Но она чувствовала, как они впиваются в руки и в ноги, как железные обручи держат щиколотки и запястья, как они раздирают их в кровь. Как холодные звенья вдавливаются в кожу каждый раз, когда она рвётся навстречу свободе.

Эйгер пытался стянуть тело Зверя цепями. Но Зверь был сильнее. Силы Источника было слишком мало, чтобы победить Зверя и Эйгер слабел. Тёмный круг ширился, наполняя комнату, ещё немного — и Врата поглотят их всех…

Что же ты стоишь, Кайя? Он же убьёт его!

И она очнулась.

Она должна перестать чувствовать эту боль. Она должна её остановить.

Но она не знала — как. Шагнула вперёд и просто накрыла крыльями тёмный круг, сжала его, пытаясь не дать ему больше расти. И почувствовала ещё большую жгучую боль, ярость, жажду, рвущуюся наружу. Боль Дитамара.

Она держала круг, а внутри бушевало яростное пламя, сжигающее всё на своём пути, и сквозь неё текли огненные реки, и сама кровь у неё в жилах кипела, плавились кости, и по коже бежали горячие змейки.

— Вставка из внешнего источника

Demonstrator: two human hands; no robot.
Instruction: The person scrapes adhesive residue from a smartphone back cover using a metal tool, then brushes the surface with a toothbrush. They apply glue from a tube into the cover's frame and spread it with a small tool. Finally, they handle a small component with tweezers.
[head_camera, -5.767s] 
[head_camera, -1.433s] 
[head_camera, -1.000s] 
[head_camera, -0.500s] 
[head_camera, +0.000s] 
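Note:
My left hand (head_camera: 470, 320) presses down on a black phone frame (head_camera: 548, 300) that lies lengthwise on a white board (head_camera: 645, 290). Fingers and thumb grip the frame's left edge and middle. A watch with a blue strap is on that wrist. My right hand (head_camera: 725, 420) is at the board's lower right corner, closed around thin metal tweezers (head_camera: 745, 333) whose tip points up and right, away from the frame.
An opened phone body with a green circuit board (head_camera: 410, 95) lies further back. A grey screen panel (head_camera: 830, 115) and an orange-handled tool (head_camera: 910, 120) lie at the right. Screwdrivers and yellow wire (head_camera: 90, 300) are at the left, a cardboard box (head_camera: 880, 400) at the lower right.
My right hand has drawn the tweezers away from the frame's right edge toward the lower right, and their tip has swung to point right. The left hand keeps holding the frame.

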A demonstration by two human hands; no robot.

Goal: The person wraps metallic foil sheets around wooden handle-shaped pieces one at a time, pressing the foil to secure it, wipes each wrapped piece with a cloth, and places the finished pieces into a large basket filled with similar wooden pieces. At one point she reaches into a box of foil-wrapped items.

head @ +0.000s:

Даже от каменного пола под ними шёл нестерпимый жар.

Ещё немного Кайя, ещё немного…

Круг начал сужаться, вытянулся вверх, превращаясь в тёмный смерч, пытался выскользнуть, а она уже не чувствовала ни рук, ни ног, она больше не понимала, где находится, и чтобы не упасть и не выпустить его, она просто обняла этот смерч крыльями, удерживая и прижимая к себе.

Эйгер стягивал Зверя цепями, и тот, издав последний крик ярости, тоски и боли, вдруг стал таять. Сквозь его чёрную шерсть проступили черты Дитамара. Смерч извивался и бился, пытаясь вырваться из её рук и становясь всё тоньше. Она слышала, как Эйгер кричал её имя, но не могла отозваться.

Тонкая нить по-прежнему соединяла Дитамара и Врата. Её нужно разорвать. Тогда Зверь больше не вернётся. Она собрала последние силы…

Витражные стёкла задрожали и, взорвавшись тысячей мелких осколков, вылетели наружу. Нить лопнула, и смерч растаял, осыпавшись хлопьями пепла, а Кайя, потеряв опору, упала бы прямо на пол посреди комнаты, если бы её не подхватил на руки Эйгер.